::: Collected material :::

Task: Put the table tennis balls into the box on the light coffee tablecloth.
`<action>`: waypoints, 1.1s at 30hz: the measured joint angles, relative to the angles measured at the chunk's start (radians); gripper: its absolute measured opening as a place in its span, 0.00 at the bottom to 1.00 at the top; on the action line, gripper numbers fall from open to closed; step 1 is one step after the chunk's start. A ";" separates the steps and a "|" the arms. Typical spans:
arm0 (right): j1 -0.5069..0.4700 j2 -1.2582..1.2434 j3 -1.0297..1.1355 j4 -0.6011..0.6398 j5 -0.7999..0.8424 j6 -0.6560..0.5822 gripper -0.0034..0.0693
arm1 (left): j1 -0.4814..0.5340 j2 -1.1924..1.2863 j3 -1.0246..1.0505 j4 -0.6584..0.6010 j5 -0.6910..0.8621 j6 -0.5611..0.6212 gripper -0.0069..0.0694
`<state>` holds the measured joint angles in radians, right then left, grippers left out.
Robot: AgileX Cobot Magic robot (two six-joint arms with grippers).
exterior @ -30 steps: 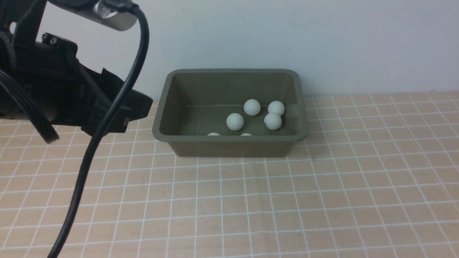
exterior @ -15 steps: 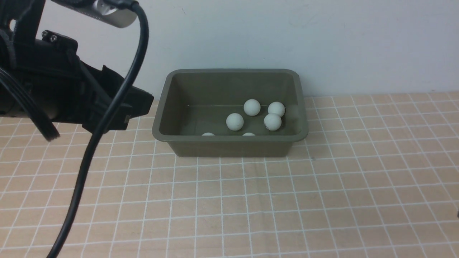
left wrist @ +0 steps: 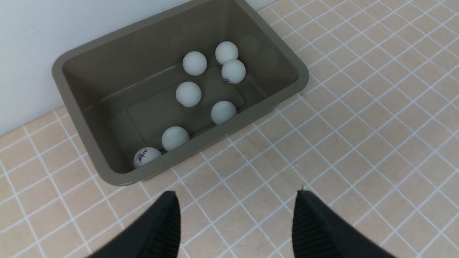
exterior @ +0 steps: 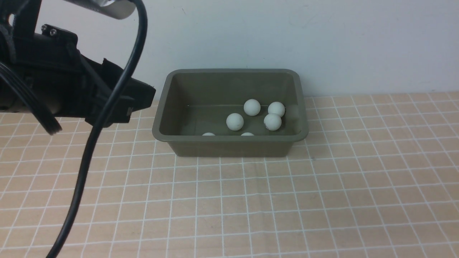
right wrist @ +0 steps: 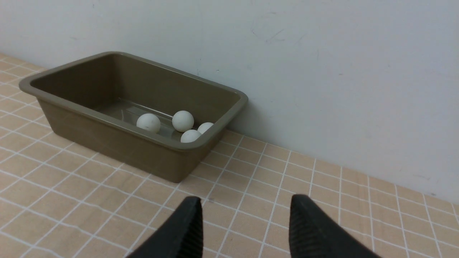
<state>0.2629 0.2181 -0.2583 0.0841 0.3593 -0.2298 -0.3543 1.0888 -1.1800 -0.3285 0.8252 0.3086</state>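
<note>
Front view, light coffee tablecloth (exterior: 322, 200), white wall (exterior: 322, 43)

Unreadable dark print, one ball (left wrist: 146, 156)

Seven white table tennis balls (left wrist: 189, 94) lie inside the olive-green box (left wrist: 300, 73), one showing dark print by a near corner. The box sits upright on the light coffee tablecloth (exterior: 322, 200), against the wall.
</note>
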 joint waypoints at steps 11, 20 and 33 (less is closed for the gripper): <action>0.000 0.000 0.000 -0.001 0.002 -0.001 0.48 | 0.000 0.000 0.000 -0.051 0.000 0.000 0.55; 0.000 0.000 0.000 -0.001 0.007 -0.001 0.48 | 0.047 -0.032 0.005 -0.050 -0.006 0.002 0.55; 0.000 0.000 0.000 -0.001 0.031 -0.001 0.48 | 0.414 -0.517 0.471 -0.025 -0.307 0.087 0.55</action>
<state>0.2629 0.2181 -0.2583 0.0832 0.3899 -0.2308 0.0600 0.5722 -0.7093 -0.3535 0.5179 0.3958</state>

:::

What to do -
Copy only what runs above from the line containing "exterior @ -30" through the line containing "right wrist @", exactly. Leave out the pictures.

Expected answer -
exterior @ -30 steps: 
exterior @ -15 steps: 
left wrist @ +0 steps: 
exterior @ +0 steps: 
right wrist @ +0 steps: 

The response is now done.